> _What to do_: The copy should hold only the line containing "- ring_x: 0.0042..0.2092" and the lines after it through the end of the material, each exact, with no pictures.

··· Information provided ···

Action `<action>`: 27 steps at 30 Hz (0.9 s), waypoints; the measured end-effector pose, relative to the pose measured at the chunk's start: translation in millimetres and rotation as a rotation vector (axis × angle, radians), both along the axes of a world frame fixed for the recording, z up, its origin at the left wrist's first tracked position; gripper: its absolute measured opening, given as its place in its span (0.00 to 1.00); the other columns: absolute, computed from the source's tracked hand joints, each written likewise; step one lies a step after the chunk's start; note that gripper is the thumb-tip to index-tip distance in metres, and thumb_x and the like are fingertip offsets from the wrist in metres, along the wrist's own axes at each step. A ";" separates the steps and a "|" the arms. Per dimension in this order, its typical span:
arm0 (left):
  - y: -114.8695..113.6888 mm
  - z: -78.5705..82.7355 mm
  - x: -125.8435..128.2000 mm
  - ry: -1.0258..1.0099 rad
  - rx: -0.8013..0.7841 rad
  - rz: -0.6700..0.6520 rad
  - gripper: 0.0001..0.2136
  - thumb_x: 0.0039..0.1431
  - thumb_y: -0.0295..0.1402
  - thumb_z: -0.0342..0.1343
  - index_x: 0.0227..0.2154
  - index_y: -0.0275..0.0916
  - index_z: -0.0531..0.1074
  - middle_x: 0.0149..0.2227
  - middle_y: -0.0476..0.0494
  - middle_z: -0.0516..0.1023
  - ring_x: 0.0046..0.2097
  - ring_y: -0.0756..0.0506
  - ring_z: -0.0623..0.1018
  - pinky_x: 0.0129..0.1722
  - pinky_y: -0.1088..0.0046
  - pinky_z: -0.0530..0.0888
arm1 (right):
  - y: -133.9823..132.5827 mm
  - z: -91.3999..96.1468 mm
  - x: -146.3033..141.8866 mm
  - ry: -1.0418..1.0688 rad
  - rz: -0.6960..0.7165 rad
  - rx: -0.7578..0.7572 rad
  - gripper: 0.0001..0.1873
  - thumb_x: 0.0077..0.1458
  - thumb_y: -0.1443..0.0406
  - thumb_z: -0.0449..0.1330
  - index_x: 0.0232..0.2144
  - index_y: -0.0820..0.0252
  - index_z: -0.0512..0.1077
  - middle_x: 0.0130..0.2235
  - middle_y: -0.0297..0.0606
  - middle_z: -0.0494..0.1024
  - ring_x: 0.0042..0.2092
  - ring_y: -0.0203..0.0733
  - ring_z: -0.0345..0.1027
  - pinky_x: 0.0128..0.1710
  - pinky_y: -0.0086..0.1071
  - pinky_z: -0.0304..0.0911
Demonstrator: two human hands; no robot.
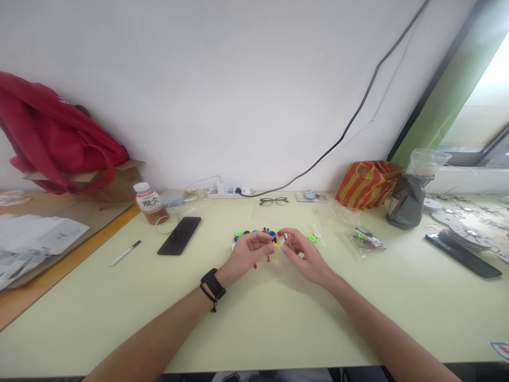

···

> _Answer for this exercise_:
  - ring_x: 0.0042..0.2092
  - ring_y: -0.0203..0.0733
  - ring_z: -0.0345..0.1027
  - pinky_x: 0.0128..0.1710
  - pinky_y: -0.0086..0.1071
  - pinky_z: -0.0304..0.0911
Demonstrator: two human hands; no robot.

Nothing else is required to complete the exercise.